START Input records

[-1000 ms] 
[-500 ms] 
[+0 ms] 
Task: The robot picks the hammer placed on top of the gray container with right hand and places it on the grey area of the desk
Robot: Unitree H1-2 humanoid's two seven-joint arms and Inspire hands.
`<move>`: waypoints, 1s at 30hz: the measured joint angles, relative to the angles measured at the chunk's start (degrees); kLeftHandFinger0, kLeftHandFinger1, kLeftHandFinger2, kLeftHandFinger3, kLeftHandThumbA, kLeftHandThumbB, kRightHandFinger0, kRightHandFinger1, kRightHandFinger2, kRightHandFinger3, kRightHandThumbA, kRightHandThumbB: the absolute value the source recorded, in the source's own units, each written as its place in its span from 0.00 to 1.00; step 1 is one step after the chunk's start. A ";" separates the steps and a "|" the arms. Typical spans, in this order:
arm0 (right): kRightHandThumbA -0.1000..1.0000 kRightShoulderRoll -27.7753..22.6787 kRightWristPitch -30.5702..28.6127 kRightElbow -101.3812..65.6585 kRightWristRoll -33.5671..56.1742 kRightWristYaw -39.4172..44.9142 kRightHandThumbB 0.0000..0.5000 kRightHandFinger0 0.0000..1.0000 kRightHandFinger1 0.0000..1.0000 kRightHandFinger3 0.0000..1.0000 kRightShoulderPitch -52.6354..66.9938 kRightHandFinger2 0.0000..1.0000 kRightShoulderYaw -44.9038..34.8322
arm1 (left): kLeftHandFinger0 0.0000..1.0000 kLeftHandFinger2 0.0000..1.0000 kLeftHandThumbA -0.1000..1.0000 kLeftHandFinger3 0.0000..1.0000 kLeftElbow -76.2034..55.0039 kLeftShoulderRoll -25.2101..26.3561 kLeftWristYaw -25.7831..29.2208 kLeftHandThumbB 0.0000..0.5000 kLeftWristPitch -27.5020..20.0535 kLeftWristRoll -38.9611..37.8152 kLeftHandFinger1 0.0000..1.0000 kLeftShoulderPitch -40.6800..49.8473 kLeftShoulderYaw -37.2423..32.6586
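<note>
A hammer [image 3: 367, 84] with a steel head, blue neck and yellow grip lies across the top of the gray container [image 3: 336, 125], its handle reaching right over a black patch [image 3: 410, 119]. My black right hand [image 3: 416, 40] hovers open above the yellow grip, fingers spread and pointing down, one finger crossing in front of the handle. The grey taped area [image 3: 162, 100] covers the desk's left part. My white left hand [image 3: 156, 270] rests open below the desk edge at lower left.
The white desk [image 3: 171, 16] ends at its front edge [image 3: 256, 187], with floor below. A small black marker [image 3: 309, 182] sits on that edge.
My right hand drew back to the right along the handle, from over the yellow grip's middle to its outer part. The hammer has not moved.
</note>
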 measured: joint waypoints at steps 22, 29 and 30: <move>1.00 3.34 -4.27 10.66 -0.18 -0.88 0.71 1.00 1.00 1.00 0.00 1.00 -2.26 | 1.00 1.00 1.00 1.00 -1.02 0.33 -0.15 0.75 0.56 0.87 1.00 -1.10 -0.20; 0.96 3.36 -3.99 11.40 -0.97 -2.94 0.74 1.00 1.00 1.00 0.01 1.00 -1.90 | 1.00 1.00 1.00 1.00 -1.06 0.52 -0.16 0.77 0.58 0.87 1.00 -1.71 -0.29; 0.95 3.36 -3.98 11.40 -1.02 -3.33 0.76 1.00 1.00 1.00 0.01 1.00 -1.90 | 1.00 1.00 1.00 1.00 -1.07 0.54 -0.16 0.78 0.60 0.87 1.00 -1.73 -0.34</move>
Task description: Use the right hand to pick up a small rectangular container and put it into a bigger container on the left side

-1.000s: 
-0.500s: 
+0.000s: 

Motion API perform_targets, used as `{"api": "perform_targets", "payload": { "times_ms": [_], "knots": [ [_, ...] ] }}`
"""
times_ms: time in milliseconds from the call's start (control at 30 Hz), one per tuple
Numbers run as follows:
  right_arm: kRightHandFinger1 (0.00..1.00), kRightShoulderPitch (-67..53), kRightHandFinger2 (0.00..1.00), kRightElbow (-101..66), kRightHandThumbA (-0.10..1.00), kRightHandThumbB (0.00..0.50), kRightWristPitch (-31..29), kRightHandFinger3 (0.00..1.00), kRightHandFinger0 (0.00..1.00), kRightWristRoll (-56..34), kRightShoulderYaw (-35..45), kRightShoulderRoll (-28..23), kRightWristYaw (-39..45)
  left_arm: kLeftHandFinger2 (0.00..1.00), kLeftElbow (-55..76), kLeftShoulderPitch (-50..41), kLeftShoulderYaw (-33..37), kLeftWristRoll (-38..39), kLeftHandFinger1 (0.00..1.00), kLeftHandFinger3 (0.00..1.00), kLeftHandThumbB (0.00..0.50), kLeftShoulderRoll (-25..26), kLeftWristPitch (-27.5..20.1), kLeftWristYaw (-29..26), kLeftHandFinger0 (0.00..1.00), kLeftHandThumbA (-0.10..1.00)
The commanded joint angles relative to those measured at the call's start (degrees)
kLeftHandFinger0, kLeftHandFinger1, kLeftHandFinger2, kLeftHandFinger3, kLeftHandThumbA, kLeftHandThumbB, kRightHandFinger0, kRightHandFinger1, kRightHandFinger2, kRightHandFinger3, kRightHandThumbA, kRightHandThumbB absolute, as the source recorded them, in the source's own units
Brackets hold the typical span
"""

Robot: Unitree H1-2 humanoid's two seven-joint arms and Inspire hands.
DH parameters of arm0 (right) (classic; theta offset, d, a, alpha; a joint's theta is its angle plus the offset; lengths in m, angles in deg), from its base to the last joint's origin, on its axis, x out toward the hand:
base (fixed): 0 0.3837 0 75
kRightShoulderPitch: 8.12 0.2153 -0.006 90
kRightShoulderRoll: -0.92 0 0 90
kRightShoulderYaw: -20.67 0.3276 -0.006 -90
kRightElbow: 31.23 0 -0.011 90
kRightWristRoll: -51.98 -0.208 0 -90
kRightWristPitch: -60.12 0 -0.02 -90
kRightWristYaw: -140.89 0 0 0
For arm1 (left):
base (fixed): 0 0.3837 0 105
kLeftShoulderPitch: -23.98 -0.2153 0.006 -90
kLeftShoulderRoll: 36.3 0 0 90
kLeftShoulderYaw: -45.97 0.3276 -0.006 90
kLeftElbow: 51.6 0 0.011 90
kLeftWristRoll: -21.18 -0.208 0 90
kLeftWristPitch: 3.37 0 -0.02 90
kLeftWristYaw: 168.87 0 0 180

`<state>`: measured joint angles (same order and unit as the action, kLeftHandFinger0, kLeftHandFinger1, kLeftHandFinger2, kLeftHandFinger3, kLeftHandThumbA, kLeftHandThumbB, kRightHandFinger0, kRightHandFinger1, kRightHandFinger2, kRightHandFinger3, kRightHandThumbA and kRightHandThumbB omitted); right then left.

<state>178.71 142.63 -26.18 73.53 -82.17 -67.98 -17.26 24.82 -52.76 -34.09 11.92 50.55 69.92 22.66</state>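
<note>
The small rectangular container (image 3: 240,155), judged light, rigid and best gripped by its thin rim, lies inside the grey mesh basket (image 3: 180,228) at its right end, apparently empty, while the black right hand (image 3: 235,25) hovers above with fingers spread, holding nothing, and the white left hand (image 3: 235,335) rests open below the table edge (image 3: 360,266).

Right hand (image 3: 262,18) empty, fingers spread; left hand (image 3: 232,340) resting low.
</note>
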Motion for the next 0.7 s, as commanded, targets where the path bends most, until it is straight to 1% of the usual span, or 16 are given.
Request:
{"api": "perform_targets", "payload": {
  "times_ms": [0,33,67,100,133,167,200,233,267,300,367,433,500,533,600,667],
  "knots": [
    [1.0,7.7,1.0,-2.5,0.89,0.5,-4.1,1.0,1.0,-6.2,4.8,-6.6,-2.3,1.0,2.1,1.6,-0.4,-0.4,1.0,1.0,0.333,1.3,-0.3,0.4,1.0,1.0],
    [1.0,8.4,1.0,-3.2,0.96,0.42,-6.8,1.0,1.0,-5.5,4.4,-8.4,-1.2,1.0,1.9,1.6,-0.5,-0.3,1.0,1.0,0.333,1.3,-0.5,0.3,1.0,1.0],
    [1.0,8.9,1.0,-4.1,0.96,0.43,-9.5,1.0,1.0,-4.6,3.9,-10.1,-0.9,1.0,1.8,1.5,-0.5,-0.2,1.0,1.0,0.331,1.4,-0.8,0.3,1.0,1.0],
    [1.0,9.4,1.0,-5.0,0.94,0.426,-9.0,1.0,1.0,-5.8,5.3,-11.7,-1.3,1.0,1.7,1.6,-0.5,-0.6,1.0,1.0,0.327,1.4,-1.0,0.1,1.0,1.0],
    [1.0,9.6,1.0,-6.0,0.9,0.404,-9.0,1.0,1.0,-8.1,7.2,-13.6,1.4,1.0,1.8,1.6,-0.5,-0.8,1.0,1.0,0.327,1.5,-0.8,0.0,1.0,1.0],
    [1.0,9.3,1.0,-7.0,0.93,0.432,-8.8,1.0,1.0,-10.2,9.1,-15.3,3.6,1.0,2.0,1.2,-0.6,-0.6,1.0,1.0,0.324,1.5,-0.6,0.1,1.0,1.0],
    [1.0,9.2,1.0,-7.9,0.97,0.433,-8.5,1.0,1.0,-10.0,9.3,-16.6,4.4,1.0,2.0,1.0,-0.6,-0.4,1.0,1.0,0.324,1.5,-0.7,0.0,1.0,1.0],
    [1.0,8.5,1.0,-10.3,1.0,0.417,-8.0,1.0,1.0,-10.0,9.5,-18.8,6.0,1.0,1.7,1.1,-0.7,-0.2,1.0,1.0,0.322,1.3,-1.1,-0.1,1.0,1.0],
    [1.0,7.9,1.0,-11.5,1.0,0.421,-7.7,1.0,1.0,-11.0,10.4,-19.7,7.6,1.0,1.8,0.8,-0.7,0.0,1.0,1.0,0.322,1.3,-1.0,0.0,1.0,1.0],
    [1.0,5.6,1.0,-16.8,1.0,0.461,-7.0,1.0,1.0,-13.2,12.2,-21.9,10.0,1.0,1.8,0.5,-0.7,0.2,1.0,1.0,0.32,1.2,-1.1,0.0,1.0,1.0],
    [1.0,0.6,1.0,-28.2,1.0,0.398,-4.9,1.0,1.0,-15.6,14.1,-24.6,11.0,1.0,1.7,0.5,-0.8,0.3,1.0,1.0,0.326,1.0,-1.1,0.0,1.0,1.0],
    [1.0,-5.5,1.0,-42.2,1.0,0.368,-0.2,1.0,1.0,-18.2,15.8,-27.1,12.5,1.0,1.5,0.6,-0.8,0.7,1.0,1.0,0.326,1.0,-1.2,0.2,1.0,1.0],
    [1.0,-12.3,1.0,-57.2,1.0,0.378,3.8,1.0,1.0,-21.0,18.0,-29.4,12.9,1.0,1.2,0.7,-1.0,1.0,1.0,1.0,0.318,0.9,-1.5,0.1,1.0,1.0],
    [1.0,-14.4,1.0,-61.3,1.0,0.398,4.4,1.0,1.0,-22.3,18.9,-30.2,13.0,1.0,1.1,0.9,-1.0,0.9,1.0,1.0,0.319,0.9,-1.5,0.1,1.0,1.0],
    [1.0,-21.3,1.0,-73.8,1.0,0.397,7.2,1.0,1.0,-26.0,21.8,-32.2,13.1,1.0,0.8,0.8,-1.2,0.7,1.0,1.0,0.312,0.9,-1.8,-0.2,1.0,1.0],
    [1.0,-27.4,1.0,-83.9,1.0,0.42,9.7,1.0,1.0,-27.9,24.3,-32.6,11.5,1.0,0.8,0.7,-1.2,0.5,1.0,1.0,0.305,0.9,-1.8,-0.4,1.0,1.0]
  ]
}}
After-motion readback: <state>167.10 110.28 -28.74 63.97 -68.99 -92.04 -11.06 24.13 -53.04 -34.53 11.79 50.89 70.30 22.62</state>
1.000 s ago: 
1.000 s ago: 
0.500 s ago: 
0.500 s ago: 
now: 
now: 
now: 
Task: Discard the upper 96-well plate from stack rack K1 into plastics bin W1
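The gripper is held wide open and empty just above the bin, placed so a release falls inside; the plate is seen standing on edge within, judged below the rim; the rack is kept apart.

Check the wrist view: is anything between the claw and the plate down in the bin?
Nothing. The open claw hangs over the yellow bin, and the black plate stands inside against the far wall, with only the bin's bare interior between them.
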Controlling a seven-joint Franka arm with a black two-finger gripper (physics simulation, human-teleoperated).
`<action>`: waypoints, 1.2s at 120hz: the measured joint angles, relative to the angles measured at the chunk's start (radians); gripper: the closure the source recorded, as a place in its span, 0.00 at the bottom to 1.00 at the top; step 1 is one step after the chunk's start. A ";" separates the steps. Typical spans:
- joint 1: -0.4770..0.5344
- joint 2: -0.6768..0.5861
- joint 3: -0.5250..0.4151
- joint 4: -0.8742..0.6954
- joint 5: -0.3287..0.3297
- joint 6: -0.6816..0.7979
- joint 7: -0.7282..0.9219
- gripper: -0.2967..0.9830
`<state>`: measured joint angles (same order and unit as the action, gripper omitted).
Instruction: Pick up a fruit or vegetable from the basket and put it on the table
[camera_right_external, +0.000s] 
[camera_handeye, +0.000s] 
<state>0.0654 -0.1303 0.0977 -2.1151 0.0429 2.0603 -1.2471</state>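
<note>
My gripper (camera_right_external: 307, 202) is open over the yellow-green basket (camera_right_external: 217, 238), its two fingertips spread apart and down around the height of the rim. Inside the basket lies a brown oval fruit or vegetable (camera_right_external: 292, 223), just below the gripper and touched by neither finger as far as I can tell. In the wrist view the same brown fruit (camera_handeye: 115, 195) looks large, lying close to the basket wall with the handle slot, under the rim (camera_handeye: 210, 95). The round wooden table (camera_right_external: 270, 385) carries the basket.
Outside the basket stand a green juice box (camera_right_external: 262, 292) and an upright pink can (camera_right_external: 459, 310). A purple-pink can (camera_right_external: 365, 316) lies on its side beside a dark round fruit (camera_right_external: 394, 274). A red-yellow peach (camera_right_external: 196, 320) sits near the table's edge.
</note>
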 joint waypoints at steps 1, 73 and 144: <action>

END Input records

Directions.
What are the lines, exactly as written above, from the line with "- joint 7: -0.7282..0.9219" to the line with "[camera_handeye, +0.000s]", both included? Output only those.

Exercise solution.
- joint 7: -0.7282..0.9219
- gripper: -0.2967..0.9830
`<state>`: measured joint angles (same order and unit as the action, gripper omitted).
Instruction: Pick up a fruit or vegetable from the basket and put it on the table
[camera_right_external, +0.000s] 
[camera_handeye, +0.000s] 

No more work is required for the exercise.